Le départ de la communauté a été motivé par deux raisons principales : le nombre trop peu important de jésuites sur place et l’âge plutôt avancé de ces derniers. Une situation qui résonnait ce soir-là pleinement avec les textes du jour. En ouvrant son homélie, le père Dobbelstein précisait que les lectures n’avaient pas été choisies pour la circonstance; elles étaient prévues ce dimanche-là dans toutes les églises catholiques. Et pourtant : “La moisson est abondante et les ouvriers sont peu nombreux ; priez le maître de la moisson d’envoyer des ouvriers”, entendait-on. “Pouvait-on avoir davantage d’échos dans la Parole de Dieu ?”
Faut-il alors lire ce départ comme une défaite des vocations ? "Si les jésuites se retirent de Liège, parce qu’ils ne sont plus assez nombreux, est-ce parce que nous n’avons pas assez prié ?, interroge le père Dobbelstein. Mgr Jean-Pierre Delville pourrait se plaindre : « Alors que j’ai nettement moins de prêtres que mes prédécesseurs, voici que les jésuites se retirent de mon diocèse ! »"
Le Provincial a refusé tout fatalisme. “Il ne suffit pas de prier”, a-t-il souligné : prier, c’est aussi s’engager soi-même et “nous interpeller les uns les autres”. D’où cette image, empruntée à l’Évangile : “Les vocations ne tombent pas du ciel, mais elles poussent d’en bas”.
Retrouvez ici l'homélie intégrale du Père Thierry Dobbelstein sj.
Près de cinq siècles d’empreinte sur Liège
La soirée s'est poursuivie au Collège Saint-Benoît et Saint-Servais, rue Saint-Gilles, avec une séance académique : les prises de parole s'y sont succédés.
Roland Marganne, ancien professeur de langues anciennes et d’histoire du Collège Saint-Benoît et Saint-Servais, a présenté l’ouvrage qu’il consacre à 456 années de présence jésuite. La Compagnie de Jésus a fondé plusieurs collèges à Liège : Saint-Servais, Saint-Louis, Institut Gramme.

dans un ouvrage offert à tous les participants. © Dominique Servais Photographie
Mais leur empreinte déborde largement les écoles.

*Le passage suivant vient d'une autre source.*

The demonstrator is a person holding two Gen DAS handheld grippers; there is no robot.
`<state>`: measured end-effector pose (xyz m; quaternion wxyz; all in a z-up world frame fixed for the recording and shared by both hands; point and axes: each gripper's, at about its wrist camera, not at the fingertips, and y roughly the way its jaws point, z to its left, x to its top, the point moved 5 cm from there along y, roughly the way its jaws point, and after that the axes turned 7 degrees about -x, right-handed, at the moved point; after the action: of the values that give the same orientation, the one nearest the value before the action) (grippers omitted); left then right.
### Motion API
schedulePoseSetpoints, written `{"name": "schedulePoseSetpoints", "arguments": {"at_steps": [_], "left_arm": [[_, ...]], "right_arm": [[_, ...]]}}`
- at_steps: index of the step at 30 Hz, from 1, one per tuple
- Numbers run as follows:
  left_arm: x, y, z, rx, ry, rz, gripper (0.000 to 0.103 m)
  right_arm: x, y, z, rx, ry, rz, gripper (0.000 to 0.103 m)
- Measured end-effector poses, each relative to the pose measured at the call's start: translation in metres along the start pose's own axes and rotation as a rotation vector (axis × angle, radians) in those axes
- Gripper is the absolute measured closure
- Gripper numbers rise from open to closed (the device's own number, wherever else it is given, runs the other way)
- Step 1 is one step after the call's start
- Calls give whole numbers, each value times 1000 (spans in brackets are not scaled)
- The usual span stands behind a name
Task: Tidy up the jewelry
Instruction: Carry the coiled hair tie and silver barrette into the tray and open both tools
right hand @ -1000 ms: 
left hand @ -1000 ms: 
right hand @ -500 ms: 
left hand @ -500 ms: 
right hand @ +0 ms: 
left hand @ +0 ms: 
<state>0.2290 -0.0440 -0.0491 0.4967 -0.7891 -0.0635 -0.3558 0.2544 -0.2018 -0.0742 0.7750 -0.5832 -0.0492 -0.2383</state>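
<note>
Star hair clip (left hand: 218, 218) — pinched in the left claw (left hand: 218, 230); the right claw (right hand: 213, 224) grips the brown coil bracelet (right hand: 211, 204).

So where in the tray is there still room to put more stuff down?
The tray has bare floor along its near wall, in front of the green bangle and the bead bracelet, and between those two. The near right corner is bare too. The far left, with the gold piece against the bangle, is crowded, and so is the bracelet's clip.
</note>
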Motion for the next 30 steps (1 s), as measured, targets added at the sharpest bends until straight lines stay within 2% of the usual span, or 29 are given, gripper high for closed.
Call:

Fidèles à leur vocation, les jésuites se sont engagés auprès des plus fragiles : à la prison de Lantin, dans les maisons de repos, au centre fermé de Vottem,… Ils ont assuré un accompagnement spirituel discret et constant, et nourri une part entière de la vie chrétienne liégeoise.
Le Mouvement Eucharistique des Jeunes (MEJ), le Renouveau charismatique, l’espace Loyola, et même, plus inattendu, le Standard de Liège (le club doit ses origines à des étudiants du Collège Saint-Servais) : tous gardent un lien étroit avec la Compagnie, quand ils ne lui doivent pas tout simplement leur existence.
Au fil des siècles, la Compagnie aura connu à Liège ses heures de gloire comme ses épreuves : déménagements, clandestinité, incendies. Supprimée en 1773, elle renaît en 1814. ”Le phoenix est rené de ses cendres. Espérons qu’il en sera un jour de même à Liège !”, a glissé Mgr Delville, lui-même ancien élève des jésuites à Saint-Servais avant d’étudier à Rome dans leurs universités.

Fontem serva : Conserver la source, passer le relais
Car si une page se tourne, l’héritage, lui, demeure. Toute la soirée l’a exprimé à sa manière : ce départ est moins une fin qu’une transmission.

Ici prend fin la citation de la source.